▶ TASK DETAILS
In full and word for word, copy the listing; no pictures belong in the copy.

▶ EXTRACTED MATERIAL

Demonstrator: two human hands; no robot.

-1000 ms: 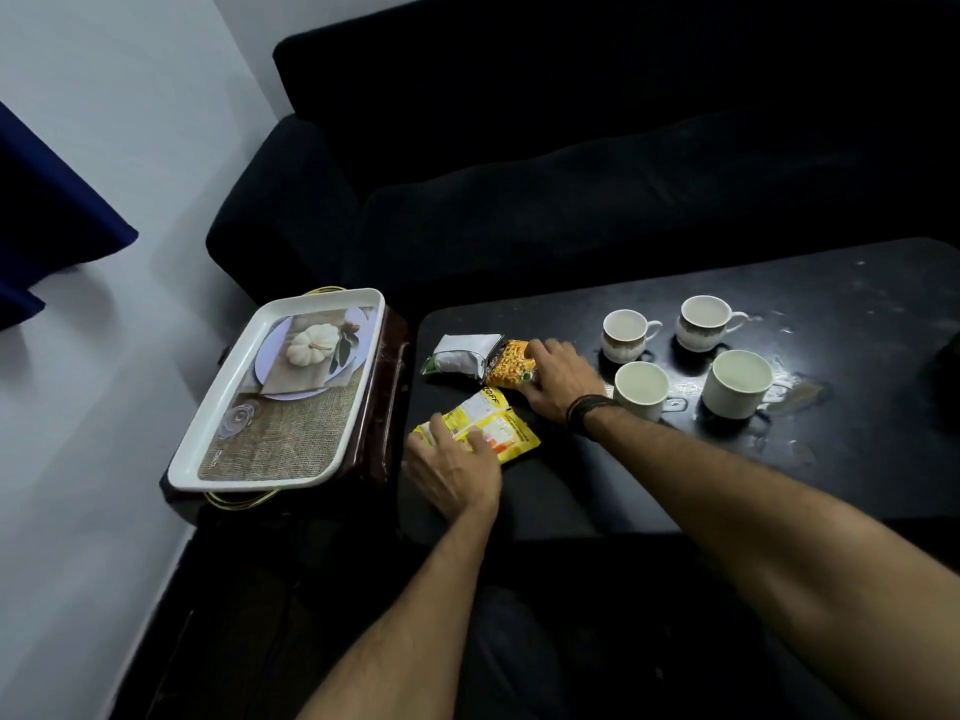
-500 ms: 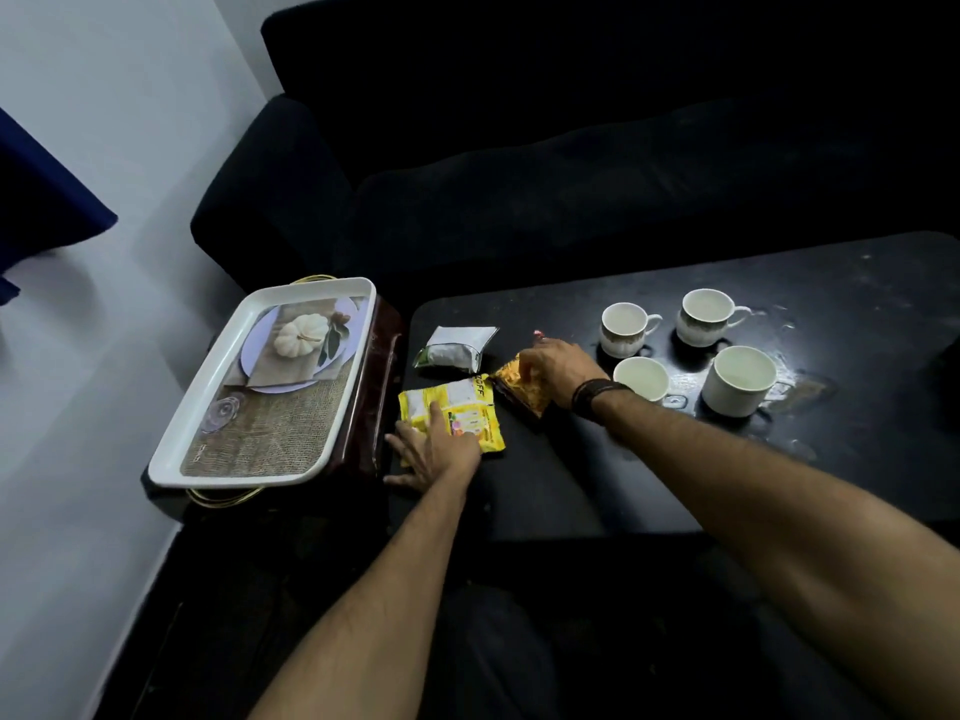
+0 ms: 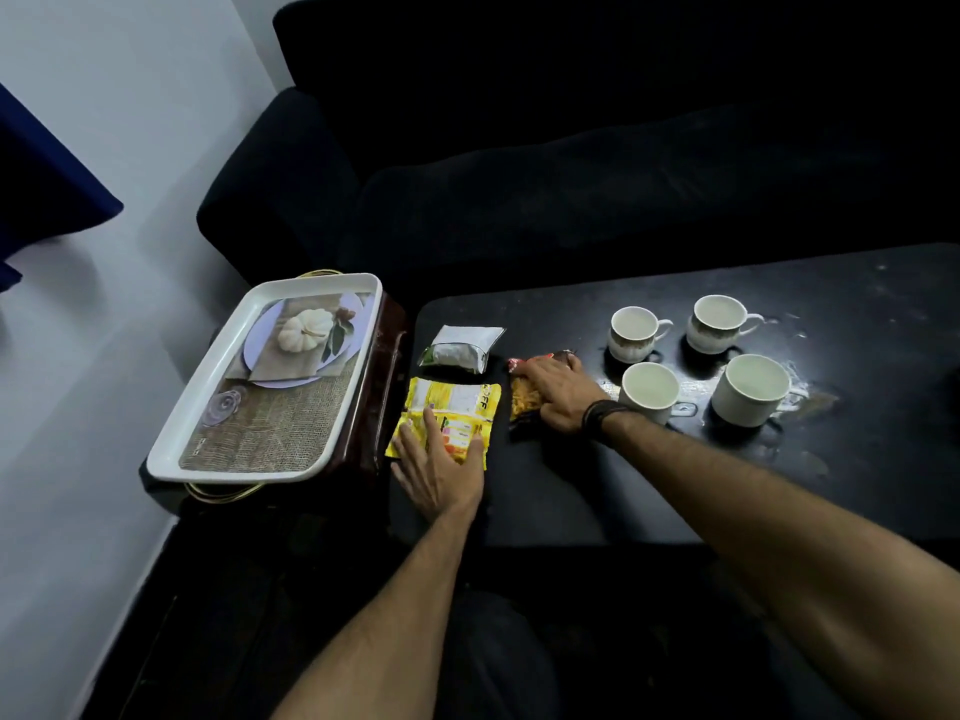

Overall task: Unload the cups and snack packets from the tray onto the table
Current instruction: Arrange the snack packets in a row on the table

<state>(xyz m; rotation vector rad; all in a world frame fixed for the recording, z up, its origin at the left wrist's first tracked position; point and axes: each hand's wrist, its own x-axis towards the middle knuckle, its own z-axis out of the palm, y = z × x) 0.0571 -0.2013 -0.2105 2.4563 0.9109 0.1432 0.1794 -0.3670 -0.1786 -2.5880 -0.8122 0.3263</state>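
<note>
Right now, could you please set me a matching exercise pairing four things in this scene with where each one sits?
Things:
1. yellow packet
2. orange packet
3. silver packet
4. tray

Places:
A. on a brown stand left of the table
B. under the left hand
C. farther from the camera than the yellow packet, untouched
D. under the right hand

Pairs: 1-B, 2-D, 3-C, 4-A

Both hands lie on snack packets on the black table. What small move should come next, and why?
Probably lift both hands away. The left hand lies flat on the yellow packet, the right hand on the orange packet; the four white cups and the silver packet already lie on the table, and the white tray holds nothing.
</note>
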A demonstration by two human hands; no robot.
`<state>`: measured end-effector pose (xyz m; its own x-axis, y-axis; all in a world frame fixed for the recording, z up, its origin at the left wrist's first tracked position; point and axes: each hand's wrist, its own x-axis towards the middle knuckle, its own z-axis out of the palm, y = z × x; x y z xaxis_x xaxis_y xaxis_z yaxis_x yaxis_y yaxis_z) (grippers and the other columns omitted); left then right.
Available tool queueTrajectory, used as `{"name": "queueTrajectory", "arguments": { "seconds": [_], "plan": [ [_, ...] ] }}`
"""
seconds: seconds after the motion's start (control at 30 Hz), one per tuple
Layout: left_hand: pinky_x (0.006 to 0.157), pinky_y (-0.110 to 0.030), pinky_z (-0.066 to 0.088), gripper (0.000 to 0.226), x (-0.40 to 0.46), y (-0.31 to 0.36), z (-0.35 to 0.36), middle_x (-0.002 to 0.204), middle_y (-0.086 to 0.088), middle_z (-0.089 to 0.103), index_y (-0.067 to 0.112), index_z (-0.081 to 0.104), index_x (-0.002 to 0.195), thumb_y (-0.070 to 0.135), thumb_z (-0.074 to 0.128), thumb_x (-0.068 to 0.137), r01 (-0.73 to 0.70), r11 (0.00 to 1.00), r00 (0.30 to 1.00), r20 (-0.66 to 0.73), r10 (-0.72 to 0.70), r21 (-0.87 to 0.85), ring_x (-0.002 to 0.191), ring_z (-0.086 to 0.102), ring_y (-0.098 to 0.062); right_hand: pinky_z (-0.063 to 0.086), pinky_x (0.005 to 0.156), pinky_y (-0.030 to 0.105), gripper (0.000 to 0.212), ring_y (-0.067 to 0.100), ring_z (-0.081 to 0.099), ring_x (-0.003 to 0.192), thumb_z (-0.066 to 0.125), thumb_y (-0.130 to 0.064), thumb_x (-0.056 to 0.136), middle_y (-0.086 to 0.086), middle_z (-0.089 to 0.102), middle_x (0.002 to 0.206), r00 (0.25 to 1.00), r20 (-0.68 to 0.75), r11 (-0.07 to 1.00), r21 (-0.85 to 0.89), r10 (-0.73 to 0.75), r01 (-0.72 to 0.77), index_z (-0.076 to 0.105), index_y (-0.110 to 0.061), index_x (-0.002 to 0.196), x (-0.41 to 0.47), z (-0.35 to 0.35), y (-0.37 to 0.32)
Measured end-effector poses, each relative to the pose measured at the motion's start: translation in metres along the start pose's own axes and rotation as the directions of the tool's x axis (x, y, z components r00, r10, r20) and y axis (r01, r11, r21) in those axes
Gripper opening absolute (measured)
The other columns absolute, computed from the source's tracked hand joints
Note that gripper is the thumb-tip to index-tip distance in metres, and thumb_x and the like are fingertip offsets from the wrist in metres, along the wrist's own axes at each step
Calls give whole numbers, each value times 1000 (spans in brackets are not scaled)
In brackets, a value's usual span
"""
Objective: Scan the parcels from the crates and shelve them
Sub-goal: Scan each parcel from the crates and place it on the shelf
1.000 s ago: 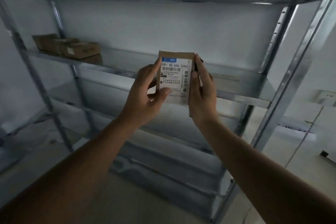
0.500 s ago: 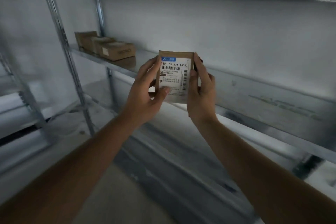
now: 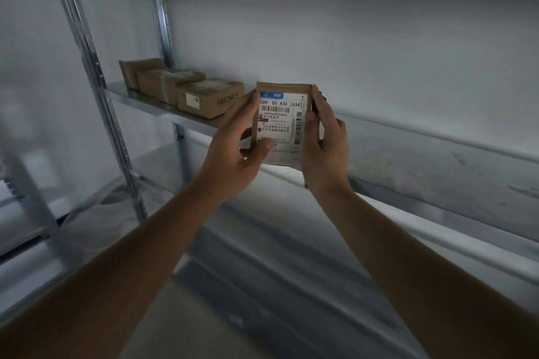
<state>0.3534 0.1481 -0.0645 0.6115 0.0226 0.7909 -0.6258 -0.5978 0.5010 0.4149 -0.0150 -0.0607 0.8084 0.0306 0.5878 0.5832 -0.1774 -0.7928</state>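
Labelled parcel [image 3: 281, 122] between both hands.

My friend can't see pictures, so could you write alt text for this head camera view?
Two bare hands, left hand and right hand, hold a small brown parcel upright, its white barcode label facing the camera, in front of a metal shelf. Three cardboard boxes sit on that shelf to the left.

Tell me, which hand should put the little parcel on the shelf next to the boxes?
Probably the left hand. It holds the parcel on the side nearer the boxes, which sit to the left on the shelf. The right hand is farther away.
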Motion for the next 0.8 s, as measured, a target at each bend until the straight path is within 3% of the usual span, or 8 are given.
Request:
{"name": "queueTrajectory", "arguments": {
  "seconds": [0.13, 0.3, 0.53, 0.67, 0.73, 0.8],
  "plan": [
    [105, -32, 57, 74, 25, -52, -43, 159, -6, 40, 5, 29, 163, 4, 67, 100, -26, 1000, 997, 71, 26, -6, 146, 46, -16, 59, 96, 40, 48, 22, 56, 128, 31, -45, 113, -9, 64, 128, 1000, -15, 996, -83, -28, 26, 41, -44, 160, 24, 61, 0],
    [107, -28, 54, 72, 56, -114, -74, 163, -6, 34, 12, 31, 164, 7, 66, 101, 49, 997, 990, 138, -40, -57, 149, 42, -18, 60, 97, 43, 50, 19, 56, 125, 34, -43, 111, -6, 64, 128, 996, -63, 992, -104, 58, -65, 44, -43, 159, 56, 121, -1],
    [113, -18, 44, 62, 105, -192, -82, 172, 3, 21, 11, 34, 163, 9, 59, 106, 189, 980, 954, 250, -167, -66, 156, 27, -9, 62, 96, 43, 42, 18, 58, 125, 38, -33, 114, -4, 61, 130, 982, -82, 983, -45, 172, -176, 48, -46, 153, 117, 184, 32],
    [95, -5, 46, 59, 133, -228, -78, 174, 7, 14, 15, 33, 163, 5, 52, 108, 317, 943, 900, 345, -265, -103, 122, 35, 33, 63, 92, 49, 40, 23, 62, 122, 40, -36, 108, -3, 66, 124, 953, -86, 957, 12, 290, -290, 55, -57, 138, 150, 216, 56],
    [88, -3, 47, 58, 147, -243, -76, 175, 6, 13, 15, 34, 163, 4, 50, 109, 357, 929, 873, 387, -297, -94, 108, 40, 38, 63, 91, 50, 39, 26, 62, 124, 40, -36, 105, -9, 70, 118, 942, -79, 945, 26, 327, -326, 57, -60, 130, 162, 226, 68],
    [82, -3, 48, 56, 161, -253, -76, 175, 6, 13, 17, 33, 163, 6, 48, 110, 389, 920, 844, 417, -336, -47, 102, 47, 30, 64, 87, 48, 36, 26, 64, 120, 40, -33, 106, -11, 72, 114, 932, -76, 935, 22, 355, -354, 59, -56, 126, 173, 231, 71]
  ]
}}
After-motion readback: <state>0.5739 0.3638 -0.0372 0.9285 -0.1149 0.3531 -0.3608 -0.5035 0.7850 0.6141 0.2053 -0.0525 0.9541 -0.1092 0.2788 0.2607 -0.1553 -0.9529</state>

▶ YOUR RESPONSE
Demonstrator: two human hands; no robot.

-1000 ms: 
-500 ms: 
+0 ms: 

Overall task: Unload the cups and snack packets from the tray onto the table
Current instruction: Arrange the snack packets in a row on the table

<state>(xyz m; rotation vector rad; all in a world frame fixed for the recording, z up, its origin at the left wrist's first tracked position; point and axes: each hand's wrist, its own x-axis towards the middle knuckle, its own z-axis out of the palm, y = z × x) 0.0571 -0.2013 -0.2105 2.4563 0.9109 0.1432 0.1794 -0.3670 -0.1786 -2.5880 -0.8122 0.3263</state>
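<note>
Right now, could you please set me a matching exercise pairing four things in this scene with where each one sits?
Things:
1. yellow packet
2. orange packet
3. silver packet
4. tray

Places:
A. on a brown stand left of the table
B. under the left hand
C. farther from the camera than the yellow packet, untouched
D. under the right hand

Pairs: 1-B, 2-D, 3-C, 4-A

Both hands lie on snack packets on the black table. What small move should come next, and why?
Probably lift both hands away. The left hand lies flat on the yellow packet, the right hand on the orange packet; the four white cups and the silver packet already lie on the table, and the white tray holds nothing.
</note>
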A demonstration by two human hands; no robot.
`<state>`: measured end-effector pose (xyz m; its own x-axis, y-axis; all in a world frame fixed for the recording, z up, its origin at the left wrist's first tracked position; point and axes: each hand's wrist, its own x-axis towards the middle knuckle, its own z-axis out of the palm, y = z × x; x y z xaxis_x xaxis_y xaxis_z yaxis_x yaxis_y yaxis_z) (grippers and the other columns omitted); left then right.
Available tool queueTrajectory, used as `{"name": "queueTrajectory", "arguments": { "seconds": [_], "plan": [ [_, ...] ] }}`
"""
seconds: seconds after the motion's start (control at 30 Hz), one per tuple
Layout: left_hand: pinky_x (0.006 to 0.157), pinky_y (-0.110 to 0.030), pinky_z (-0.066 to 0.088), gripper (0.000 to 0.226), x (-0.40 to 0.46), y (-0.31 to 0.36), z (-0.35 to 0.36), middle_x (-0.002 to 0.204), middle_y (-0.086 to 0.088), middle_z (-0.089 to 0.103), index_y (-0.067 to 0.112), index_z (-0.081 to 0.104), index_x (-0.002 to 0.195), thumb_y (-0.070 to 0.135), thumb_z (-0.074 to 0.128), thumb_x (-0.068 to 0.137), r01 (-0.73 to 0.70), r11 (0.00 to 1.00), r00 (0.30 to 1.00), r20 (-0.66 to 0.73), r10 (-0.72 to 0.70), r21 (-0.87 to 0.85), ring_x (-0.002 to 0.191), ring_z (-0.086 to 0.102), ring_y (-0.098 to 0.062); right_hand: pinky_z (-0.063 to 0.086), pinky_x (0.005 to 0.156), pinky_y (-0.030 to 0.105), gripper (0.000 to 0.212), ring_y (-0.067 to 0.100), ring_z (-0.081 to 0.099), ring_x (-0.003 to 0.192), thumb_z (-0.066 to 0.125), thumb_y (-0.130 to 0.064), thumb_x (-0.056 to 0.136), middle_y (-0.086 to 0.086), middle_z (-0.089 to 0.102), middle_x (0.002 to 0.206), r00 (0.25 to 1.00), r20 (-0.68 to 0.75), r11 (-0.07 to 1.00), r21 (-0.85 to 0.89), r10 (-0.73 to 0.75), r01 (-0.72 to 0.77), index_z (-0.076 to 0.105), index_y (-0.110 to 0.061), index_x (-0.002 to 0.196), x (-0.41 to 0.47), z (-0.35 to 0.35), y (-0.37 to 0.32)
Measured end-effector poses, each relative to the pose measured at the motion's start: translation in metres along the start pose's own axes and rotation as the directions of the tool's x axis (x, y, z components r00, r10, r20) and y axis (r01, r11, r21) in those axes
Gripper opening absolute (measured)
The other columns absolute, computed from the source's tracked hand joints
Note that gripper is the thumb-tip to index-tip distance in metres, and thumb_x and the like are fingertip offsets from the wrist in metres, along the wrist's own axes at each step
Calls give whole numbers, each value times 1000 (spans in brackets are not scaled)
In brackets, a value's usual span
"""
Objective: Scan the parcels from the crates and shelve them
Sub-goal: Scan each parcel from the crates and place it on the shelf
1.000 s ago: 
0.500 s ago: 
now: 
<state>0.3534 0.1481 -0.0645 0.6115 0.0226 0.7909 -0.6258 -0.5978 0.5010 0.4149 -0.0150 -0.0607 0.8084 0.0306 0.5878 0.5832 -0.1774 -0.7928</state>
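Labelled parcel [image 3: 281, 122] between both hands.

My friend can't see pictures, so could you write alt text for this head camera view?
Two bare hands, left hand and right hand, hold a small brown parcel upright, its white barcode label facing the camera, in front of a metal shelf. Three cardboard boxes sit on that shelf to the left.

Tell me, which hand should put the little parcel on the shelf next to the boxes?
Probably the left hand. It holds the parcel on the side nearer the boxes, which sit to the left on the shelf. The right hand is farther away.
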Motion for the next 0.8 s, as measured, a target at each bend until the straight path is within 3% of the usual span, or 8 are given.
Request:
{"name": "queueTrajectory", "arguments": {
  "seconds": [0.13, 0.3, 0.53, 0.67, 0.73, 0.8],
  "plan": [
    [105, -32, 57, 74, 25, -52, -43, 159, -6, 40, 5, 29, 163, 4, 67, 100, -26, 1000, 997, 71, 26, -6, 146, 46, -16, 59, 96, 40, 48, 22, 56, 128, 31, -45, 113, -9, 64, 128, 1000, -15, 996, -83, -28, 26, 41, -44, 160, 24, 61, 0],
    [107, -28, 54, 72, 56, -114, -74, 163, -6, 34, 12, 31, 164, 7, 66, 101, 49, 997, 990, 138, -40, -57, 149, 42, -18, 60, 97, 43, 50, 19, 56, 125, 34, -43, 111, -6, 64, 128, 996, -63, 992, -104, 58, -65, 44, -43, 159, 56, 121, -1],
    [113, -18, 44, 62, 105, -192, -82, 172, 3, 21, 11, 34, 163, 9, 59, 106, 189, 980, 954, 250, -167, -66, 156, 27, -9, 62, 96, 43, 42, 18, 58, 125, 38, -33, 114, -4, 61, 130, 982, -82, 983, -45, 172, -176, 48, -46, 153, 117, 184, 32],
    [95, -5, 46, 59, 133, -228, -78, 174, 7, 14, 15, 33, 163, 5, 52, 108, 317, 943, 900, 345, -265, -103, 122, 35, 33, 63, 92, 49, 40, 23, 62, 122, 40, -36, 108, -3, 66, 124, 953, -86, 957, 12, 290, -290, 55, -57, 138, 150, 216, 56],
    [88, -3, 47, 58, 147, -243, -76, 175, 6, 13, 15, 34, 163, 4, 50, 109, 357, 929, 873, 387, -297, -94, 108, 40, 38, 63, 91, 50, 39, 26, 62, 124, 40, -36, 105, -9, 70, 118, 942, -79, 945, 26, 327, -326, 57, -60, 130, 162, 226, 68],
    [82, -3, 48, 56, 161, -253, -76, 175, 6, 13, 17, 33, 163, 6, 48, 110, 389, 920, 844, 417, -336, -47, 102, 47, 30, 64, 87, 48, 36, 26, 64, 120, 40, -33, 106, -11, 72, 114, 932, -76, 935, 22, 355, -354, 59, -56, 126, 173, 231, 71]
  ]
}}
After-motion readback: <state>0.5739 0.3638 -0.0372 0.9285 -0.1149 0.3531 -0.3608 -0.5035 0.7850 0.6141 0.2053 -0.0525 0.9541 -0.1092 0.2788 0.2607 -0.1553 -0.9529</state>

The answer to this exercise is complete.